Он оглядывается через плечо на Кармель, все так же аккуратно укладывающую бутылочки с маслом и банки с плавающими в них штуками.
– Может, не стоило тащить их с собой, – говорит он. – В смысле Кармель и твою маму. Наверное, лучше отослать их в безопасное место.
– Не думаю, что такое место есть, – говорю я. – Но можешь отвезти их. Вы с Морвраном могли бы взять их и спрятать где-нибудь. Можете даже изобразить, что подрались между собой.
– А как же ты? Как же Анна?
– Ну, похоже, мы-то ему и нужны, – пожимаю я плечами.
Томас морщит нос, чтобы сдвинуть очки повыше. Мотает головой:
– Я никуда не пойду. Кроме того, здесь им наверняка не более опасно, чем в любом другом месте.
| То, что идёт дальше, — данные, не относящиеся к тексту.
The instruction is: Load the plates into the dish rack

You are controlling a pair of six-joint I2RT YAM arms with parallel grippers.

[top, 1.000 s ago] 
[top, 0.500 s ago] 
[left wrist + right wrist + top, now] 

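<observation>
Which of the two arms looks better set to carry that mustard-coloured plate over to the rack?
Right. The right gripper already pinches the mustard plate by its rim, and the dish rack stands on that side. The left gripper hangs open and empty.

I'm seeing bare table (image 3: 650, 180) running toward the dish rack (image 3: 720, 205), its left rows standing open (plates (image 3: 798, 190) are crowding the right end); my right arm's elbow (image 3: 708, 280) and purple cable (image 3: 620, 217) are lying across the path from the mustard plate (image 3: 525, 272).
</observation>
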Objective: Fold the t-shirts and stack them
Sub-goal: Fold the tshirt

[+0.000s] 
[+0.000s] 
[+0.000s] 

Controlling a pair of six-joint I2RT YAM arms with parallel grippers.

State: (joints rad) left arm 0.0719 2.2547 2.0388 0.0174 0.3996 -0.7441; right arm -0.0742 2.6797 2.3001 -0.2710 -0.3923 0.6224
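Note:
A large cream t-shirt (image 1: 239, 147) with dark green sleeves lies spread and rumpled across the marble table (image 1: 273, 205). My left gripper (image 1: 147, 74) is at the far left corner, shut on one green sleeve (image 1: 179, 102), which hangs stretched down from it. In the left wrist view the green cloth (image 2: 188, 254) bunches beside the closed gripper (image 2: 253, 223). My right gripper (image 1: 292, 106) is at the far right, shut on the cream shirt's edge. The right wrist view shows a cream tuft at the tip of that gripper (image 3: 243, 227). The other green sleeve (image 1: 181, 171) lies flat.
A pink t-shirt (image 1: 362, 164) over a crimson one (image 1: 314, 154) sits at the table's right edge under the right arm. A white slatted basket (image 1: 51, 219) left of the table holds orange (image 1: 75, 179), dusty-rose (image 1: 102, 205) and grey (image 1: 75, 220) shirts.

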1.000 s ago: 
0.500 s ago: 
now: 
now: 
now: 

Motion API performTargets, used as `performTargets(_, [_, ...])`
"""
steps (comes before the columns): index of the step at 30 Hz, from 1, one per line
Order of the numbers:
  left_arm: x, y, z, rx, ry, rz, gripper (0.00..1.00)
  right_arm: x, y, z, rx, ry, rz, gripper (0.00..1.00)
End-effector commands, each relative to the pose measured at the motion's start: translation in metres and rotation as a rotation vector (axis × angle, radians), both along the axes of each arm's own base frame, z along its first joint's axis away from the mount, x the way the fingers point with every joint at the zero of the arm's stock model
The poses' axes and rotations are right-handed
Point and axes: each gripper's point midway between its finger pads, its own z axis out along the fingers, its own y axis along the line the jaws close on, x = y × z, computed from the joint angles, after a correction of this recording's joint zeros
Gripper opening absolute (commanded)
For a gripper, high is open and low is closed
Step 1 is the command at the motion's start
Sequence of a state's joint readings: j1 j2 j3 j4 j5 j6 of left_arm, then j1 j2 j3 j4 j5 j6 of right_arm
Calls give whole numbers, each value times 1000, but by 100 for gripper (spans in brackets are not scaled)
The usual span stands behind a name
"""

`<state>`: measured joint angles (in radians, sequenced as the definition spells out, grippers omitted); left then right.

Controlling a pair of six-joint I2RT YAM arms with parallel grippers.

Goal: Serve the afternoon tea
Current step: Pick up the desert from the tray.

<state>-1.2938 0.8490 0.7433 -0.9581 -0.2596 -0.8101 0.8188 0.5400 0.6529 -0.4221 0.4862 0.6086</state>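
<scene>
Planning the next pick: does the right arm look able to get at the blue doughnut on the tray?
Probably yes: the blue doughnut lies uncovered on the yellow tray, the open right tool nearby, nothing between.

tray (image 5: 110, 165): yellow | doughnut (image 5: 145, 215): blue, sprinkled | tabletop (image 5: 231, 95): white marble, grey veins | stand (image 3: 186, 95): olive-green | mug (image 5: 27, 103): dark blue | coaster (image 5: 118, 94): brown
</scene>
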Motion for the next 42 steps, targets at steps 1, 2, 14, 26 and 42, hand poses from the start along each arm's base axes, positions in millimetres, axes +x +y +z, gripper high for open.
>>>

Рискуют попасть под перекрестный огонь, но, по крайней мере, будут не одни.
Смотрю на него с теплым чувством. На его лице – абсолютная решимость. Врожденная храбрость у Томаса начисто отсутствует. Что делает его мужество еще более впечатляющим.
– Ты хороший друг, Томас.
Он хихикает:
– Ага, спасибо. А теперь не хочешь ли ты посвятить меня в план, который теоретически убережет нас от съедения?
Улыбаюсь и оглядываюсь на машины, где Анна одной рукой помогает моей маме, а в другой тащит упаковку из шести бутылок минералки.
– От вас с Морвраном мне понадобится только связывающее заклятье, когда
– Это должно быть довольно просто, – отзывается Томас. – Для призыва энергий или любовника существует куча заклинаний. Твоя мама наверняка не один десяток знает. Мы их просто переделаем. И зарядим какой-нибудь шнурок на связывание. И барьерное масло твоей мамы тоже можно модифицировать. – Он перебирает варианты и методы, и брови у него сходятся на переносице.
– Должно сработать, – говорю я, хотя по большей части понятия не имею, о чем он толкует.
– Ага, – скептически хмыкает он. – А теперь раздобудь мне всего лишь генератор на сто двадцать один гигаватт и потоковый накопитель – и дело в шляпе.
Смеюсь:
– Фома неверующий. Не будь таким пессимистом. Все получится.
– Откуда ты знаешь? – спрашивает он.
– Потому что должно.
Стараюсь держать глаза широко открытыми, а голова начинает реально пульсировать.
Две линии обороны выстроены в доме, не видевшем такого оживления с тех пор, как… наверное, никогда. На верхнем этаже Томас с Морвраном насыпают вдоль лестничной площадки дорожку из порошковых благовоний. У Морврана в руках его собственный атам, и он вырезает им в воздухе пентаграмму. Нож у него и близко не так крут, как мой, висящий в кожаных затягивающихся ножнах на перевязи, охватывающей грудь и плечо. Стараюсь не слишком много думать о том, что про него говорили Томас и Морвран. Это просто вещь, артефакт, сам по себе не злой и не добрый. Он не обладает собственной волей. Все эти годы я не прыгал вокруг него, приговаривая «моя прелессссть». А что до связи между ним и колдуном-обеа, сегодня она наверняка будет разорвана.
На верхней площадке Морвран что-то шепчет и медленно поворачивается по кругу против часовой стрелки. Томас берет нечто вроде деревянной руки с растопыренными пальцами и проводит ею по верхним ступеням, затем кладет ее на пол. Морвран заканчивает пение и кивает Томасу, тот зажигает спичку и роняет ее. По периметру верхней площадки вспыхивает синее пламя и гаснет, оставляя после себя дым.
– Пахнет, словно на концерте Боба Марли[41]
, – говорю я, когда Томас спускается вниз.– Это пачули, – поясняет он.
– А что это за деревянная швабра с пальцами?